Doctors from the Ronald Reagan UCLA Medical Center reported today that a spinal implant is helping return hand strength to a 28 year old man who suffered a spinal cord injury in 2011. The patient, Brain Gomez, became 1 of the world’s 1st patients to have the experimental device implanted into his spine in June last year.
The 32-electrode array was implanted below the site of his spinal cord injury, near the C-5 vertebrae. Spinal cord injuries that occur in the middle of the neck are commonly associated with quadriplegia. The implant works by creating alternative pathways around the spinal injury and therefore re-engaging the brain with the limbs.
“The spinal cord contains alternate pathways that it can use to bypass the injury and get messages from the brain to the limbs,” Dr. Daniel Lu said in prepared remarks. “Electrical stimulation trains the spinal cord to find and use these pathways.”
“If there is an accident on the freeway, traffic comes to a standstill, but there are any number of side streets you can use to detour the accident and get where you are going,” he explained. “It’s the same with the spinal cord.”
While other devices use robotic arms, this implant is designed to improve the patients’ use of their own limbs.
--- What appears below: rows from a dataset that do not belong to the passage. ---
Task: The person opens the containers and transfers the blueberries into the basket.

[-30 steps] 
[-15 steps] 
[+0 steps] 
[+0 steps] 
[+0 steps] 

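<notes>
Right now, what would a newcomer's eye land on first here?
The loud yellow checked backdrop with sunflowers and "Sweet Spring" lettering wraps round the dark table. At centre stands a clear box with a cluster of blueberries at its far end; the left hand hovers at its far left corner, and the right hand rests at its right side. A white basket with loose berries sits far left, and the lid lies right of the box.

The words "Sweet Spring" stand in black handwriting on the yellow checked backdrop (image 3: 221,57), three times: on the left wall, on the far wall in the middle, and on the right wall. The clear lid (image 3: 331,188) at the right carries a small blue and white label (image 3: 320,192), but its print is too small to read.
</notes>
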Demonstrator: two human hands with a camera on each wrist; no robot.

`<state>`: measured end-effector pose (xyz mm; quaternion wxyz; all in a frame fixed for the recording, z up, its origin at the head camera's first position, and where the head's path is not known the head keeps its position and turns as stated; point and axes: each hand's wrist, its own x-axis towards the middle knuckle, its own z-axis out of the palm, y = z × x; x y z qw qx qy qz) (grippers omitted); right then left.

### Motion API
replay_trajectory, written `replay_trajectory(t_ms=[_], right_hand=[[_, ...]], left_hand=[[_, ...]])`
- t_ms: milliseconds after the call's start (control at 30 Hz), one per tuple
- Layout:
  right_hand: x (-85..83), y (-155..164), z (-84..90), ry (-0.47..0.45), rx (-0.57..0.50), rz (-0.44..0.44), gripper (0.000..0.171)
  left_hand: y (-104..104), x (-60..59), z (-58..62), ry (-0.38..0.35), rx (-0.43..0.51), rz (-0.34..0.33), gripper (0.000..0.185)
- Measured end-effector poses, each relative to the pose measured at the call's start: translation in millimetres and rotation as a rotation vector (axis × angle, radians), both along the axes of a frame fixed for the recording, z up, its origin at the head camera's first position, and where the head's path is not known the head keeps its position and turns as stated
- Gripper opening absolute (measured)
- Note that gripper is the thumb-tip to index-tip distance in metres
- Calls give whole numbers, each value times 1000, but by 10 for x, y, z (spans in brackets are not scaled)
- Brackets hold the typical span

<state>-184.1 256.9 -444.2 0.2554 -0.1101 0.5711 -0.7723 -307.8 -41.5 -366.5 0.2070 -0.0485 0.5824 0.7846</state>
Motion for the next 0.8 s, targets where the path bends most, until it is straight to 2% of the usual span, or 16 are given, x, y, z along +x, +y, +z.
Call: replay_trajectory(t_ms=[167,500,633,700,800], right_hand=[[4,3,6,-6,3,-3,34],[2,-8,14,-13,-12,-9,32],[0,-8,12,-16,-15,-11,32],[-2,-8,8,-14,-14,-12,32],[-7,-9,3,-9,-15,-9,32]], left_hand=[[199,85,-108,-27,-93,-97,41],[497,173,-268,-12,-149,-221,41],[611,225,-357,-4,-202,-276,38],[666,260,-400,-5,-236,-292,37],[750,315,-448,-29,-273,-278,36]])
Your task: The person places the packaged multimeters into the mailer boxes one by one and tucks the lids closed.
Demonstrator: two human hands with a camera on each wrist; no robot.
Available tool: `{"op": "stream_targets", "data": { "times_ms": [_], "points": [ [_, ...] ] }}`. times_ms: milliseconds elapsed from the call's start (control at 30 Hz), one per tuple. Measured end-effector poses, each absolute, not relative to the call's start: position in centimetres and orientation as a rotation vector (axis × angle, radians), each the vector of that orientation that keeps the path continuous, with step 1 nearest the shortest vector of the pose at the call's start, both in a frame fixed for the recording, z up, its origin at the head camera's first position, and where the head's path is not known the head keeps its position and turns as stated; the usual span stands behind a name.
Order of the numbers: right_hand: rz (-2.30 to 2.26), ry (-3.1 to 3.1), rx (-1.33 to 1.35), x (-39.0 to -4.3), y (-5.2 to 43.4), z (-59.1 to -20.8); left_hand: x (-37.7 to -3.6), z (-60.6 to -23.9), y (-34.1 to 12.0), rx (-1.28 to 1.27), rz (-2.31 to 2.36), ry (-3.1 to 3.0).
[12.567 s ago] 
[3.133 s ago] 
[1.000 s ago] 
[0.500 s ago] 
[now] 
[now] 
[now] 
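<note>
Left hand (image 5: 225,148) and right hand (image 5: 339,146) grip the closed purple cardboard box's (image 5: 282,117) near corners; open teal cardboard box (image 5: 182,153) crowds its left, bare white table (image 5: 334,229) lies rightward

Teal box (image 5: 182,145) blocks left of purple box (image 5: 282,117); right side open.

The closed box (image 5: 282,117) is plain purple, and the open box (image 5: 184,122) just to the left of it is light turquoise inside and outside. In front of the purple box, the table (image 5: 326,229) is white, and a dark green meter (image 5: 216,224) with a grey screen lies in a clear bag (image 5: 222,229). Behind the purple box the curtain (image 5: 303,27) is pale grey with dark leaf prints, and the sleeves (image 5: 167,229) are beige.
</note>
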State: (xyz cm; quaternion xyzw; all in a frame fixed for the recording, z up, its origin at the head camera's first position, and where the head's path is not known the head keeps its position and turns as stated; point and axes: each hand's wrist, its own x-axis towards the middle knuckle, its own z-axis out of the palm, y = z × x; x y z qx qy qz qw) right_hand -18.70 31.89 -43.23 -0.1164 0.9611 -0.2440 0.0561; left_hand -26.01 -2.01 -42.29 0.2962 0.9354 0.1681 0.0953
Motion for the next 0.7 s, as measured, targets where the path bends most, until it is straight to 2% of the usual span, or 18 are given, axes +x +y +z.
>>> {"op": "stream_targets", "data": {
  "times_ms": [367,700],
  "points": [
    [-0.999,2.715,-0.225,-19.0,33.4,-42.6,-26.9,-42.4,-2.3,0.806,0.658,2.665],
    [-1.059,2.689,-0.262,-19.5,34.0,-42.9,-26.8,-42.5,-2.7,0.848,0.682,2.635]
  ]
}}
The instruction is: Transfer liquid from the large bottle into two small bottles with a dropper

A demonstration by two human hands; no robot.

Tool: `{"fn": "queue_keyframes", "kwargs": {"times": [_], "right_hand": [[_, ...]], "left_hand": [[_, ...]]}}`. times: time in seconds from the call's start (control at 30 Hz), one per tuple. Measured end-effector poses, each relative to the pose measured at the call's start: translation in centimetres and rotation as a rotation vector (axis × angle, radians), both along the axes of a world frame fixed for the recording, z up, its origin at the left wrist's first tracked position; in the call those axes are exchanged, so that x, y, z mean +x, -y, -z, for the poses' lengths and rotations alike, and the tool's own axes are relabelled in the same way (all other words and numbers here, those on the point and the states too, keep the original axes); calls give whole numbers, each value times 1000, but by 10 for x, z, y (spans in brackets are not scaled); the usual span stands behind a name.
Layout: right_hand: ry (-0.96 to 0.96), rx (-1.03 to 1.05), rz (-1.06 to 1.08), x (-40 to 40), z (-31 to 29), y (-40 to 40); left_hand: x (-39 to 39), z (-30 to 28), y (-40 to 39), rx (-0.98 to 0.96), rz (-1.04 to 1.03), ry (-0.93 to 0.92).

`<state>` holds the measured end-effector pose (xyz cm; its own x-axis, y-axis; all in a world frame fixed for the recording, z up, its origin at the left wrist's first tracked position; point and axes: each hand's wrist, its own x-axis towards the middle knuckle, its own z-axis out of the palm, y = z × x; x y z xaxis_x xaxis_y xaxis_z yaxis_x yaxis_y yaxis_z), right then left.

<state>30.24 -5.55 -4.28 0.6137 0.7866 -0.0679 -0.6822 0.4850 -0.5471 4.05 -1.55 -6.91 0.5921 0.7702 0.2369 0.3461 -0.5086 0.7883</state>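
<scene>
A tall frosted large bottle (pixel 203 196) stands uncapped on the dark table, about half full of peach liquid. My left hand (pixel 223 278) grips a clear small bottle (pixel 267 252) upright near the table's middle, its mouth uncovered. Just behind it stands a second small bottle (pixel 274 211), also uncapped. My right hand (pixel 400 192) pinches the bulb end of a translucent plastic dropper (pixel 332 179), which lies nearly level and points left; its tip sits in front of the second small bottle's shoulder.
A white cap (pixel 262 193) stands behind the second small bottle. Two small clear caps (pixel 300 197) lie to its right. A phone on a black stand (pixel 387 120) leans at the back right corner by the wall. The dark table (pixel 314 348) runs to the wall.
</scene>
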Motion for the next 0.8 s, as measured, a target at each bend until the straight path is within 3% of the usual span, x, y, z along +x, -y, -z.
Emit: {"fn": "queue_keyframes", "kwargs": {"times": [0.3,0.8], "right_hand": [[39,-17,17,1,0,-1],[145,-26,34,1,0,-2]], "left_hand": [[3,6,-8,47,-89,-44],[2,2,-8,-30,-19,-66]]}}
The doctors also implanted a small battery pack and processing unit, so that Gomez can regulate the frequency and intensity of the spine stimulation.
“We can dial up or dial down different parameters and program in the stimulator certain algorithms to activate specific electrodes,” Lu said. “It is an ongoing process that retrains the spinal cord and, over time, allows patients to strengthen their grip and regain mobility in their hands.”
Prior to working with Gomez, the team of doctors at UCLA tested the implant on 2 cervical spinal cord injury patients and saw an increase in finger mobility and grip strength of up to 300%. While the team’s goal isn’t to fully restore hand function for the patient, they hope to make it so patients can perform everyday tasks.
“It’s making a huge difference for me,” Gomez explained. He owns a coffee-roasting business in San Dimas, California. “I use an industrial roaster that heats up to 450 degrees and just a few months ago, I reached up to pull a lever to empty a batch of beans after they’d finished roasting. But because I didn’t have the arm or core strength, I burned myself. That doesn’t happen anymore because of the strength and dexterity I’ve developed.”